The exercise appears to have been Red Sword, similar to the U.S. Red Flag exercises, was uncovered by retired Navy intelligence officer J. Michael Dahm, senior fellow at AFA’s Mitchell Institute for Aerospace Studies, and was briefed at AFA’s Warfare Symposium here Feb. 25.
The People’s Liberation Army Air Force’s doesn’t talk publicly about its Red Sword Exercises, which are unlike “the flashy one- or two-day exercises the PLA conducts on the Taiwan Strait, mostly because that’s what the PLA wants you to focus on,” Dahm said.
Held in the remote western regions of China in a largely uninhabited part of the country, Red Sword is the PLAAF’s premiere large-scale air combat exercise.
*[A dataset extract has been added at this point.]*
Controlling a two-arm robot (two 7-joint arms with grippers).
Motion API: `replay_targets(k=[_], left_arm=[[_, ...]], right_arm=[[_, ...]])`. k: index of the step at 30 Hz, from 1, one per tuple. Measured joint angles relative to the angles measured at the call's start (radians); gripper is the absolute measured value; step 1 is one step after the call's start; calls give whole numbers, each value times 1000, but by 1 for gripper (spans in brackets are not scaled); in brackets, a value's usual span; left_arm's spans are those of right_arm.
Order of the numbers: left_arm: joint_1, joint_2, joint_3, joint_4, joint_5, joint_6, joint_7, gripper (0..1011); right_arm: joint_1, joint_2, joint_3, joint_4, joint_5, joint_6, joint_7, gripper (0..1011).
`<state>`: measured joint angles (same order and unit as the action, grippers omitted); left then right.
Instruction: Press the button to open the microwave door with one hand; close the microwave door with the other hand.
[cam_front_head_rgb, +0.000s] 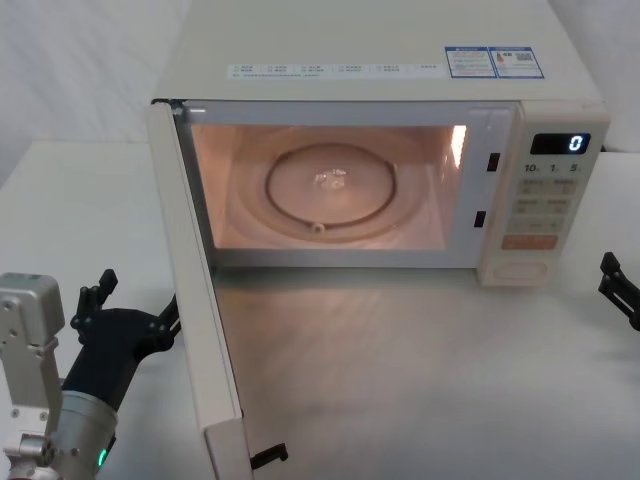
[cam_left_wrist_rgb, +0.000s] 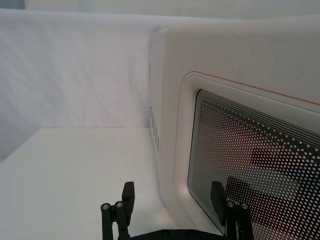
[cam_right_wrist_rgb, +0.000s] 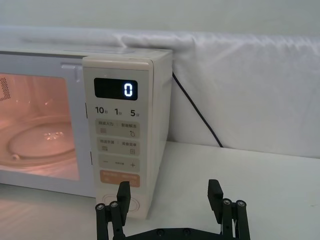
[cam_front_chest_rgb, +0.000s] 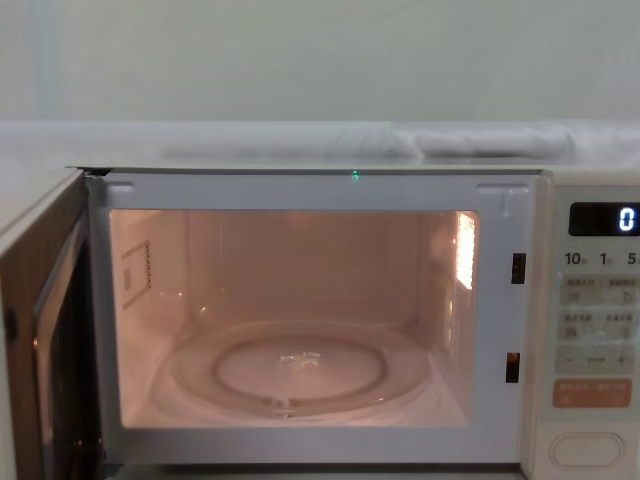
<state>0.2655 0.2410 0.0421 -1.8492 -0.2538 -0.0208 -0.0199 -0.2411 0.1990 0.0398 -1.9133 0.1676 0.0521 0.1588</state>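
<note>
White tabletop (cam_front_head_rgb: 420, 380) holds the boxy cream microwave; its cream-white, dark-windowed microwave door (cam_front_head_rgb: 195, 300) swings wide toward 7 o'clock, cavity lit. Left gripper (cam_left_wrist_rgb: 172, 200), fingers spread, sits outside it, probably ready to push. Right gripper (cam_right_wrist_rgb: 170, 200), also spread, hangs near the wide cream oblong button (cam_front_head_rgb: 523, 270) at 3 o'clock.

A white tabletop (cam_front_head_rgb: 430, 370) spans the foreground, matte and evenly lit, with a faint warm reflection on its surface. Behind it hangs a white cloth backdrop (cam_right_wrist_rgb: 250, 85), softly creased, with a horizontal fold near its upper edge; it meets the tabletop in a straight line. A pale wall (cam_front_chest_rgb: 320, 55) rises above the backdrop in the chest view. A thin black cable (cam_right_wrist_rgb: 200, 117) runs diagonally down the cloth to the rear of the tabletop. Illumination is diffuse, without hard shadows.
</note>
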Motion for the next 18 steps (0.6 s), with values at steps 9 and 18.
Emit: replay_targets(k=[9,18], left_arm=[[0,0,0,0,0,0,0,1001],[0,0,0,0,0,0,0,970]], right_arm=[[0,0,0,0,0,0,0,1002],[0,0,0,0,0,0,0,1002]])
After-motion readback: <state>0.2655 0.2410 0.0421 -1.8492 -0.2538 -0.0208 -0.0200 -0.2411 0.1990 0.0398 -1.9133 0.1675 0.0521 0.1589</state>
Observers have noted a few details about previous exercises in 2013, 2017, and 2020, but Dahm’s analysis of the 2025 edition offers new insights.
Using imagery from commercial satellite imagery providers Planet and Vantor, along with Google, Dahm’s observations were triggered as he studied images of a base that hosts J-16 fighters last October, discovering J-20 fighters, H-6 bombers, Y-20 transports, and KJ-500 airborne early warning and control aircraft also were on the flightline.
“There was nothing in the news about tensions on the China-India border, or something that would justify a buildup in western China,” he said. “When I started looking at activity at other airfields in the western theater command, it became pretty obvious that I had found a major PLA Air Force exercise involving eight air bases.”
At each of those bases, he observed similar aircraft massing. All told, he counted 194 airframes—and that’s not counting fifth-generation J-20s that may have been stored in hangars instead of left on the flightline.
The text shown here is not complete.